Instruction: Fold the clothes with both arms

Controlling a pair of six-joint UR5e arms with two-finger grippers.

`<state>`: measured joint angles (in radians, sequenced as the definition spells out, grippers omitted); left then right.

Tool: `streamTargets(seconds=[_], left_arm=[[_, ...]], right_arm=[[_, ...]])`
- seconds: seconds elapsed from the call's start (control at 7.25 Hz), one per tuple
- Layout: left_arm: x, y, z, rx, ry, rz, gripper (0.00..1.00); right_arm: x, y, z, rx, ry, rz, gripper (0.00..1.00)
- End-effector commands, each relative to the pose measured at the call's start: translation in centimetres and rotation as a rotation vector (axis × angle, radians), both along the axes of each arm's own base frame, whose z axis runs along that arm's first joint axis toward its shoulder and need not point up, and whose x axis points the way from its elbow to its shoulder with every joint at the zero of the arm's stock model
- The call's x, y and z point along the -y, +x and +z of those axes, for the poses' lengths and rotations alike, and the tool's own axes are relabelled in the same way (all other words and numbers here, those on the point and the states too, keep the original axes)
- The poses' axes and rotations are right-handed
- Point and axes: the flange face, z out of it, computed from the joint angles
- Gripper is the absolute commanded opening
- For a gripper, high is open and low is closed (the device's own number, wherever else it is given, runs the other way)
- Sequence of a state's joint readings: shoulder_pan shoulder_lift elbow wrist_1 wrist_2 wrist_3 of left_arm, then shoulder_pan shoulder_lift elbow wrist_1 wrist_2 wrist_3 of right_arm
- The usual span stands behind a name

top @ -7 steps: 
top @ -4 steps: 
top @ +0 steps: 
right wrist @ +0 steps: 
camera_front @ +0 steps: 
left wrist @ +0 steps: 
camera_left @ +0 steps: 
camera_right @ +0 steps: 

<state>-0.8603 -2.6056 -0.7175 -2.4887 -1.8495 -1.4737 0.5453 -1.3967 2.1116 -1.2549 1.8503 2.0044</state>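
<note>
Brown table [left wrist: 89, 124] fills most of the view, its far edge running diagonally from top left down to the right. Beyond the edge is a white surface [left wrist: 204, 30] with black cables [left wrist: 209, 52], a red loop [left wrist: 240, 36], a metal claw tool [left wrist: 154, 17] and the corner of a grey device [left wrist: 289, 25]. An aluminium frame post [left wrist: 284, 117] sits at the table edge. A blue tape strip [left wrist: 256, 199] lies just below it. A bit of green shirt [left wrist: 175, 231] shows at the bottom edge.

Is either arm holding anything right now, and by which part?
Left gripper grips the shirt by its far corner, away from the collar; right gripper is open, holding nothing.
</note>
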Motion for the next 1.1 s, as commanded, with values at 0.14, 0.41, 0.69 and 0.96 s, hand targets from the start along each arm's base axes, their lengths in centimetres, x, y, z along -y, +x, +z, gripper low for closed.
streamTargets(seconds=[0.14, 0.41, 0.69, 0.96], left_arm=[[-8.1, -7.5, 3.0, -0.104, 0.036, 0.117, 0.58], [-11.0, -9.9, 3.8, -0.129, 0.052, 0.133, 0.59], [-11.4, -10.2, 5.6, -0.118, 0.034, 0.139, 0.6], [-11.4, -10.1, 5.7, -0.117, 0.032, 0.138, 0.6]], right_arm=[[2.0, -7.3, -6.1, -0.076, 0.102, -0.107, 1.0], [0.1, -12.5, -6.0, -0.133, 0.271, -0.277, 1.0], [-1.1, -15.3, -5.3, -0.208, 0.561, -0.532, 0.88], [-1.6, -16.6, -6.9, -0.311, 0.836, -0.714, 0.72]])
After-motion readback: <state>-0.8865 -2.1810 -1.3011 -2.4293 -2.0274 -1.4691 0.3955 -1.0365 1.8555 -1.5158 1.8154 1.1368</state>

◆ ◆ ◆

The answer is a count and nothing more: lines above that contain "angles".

• Response to the task
2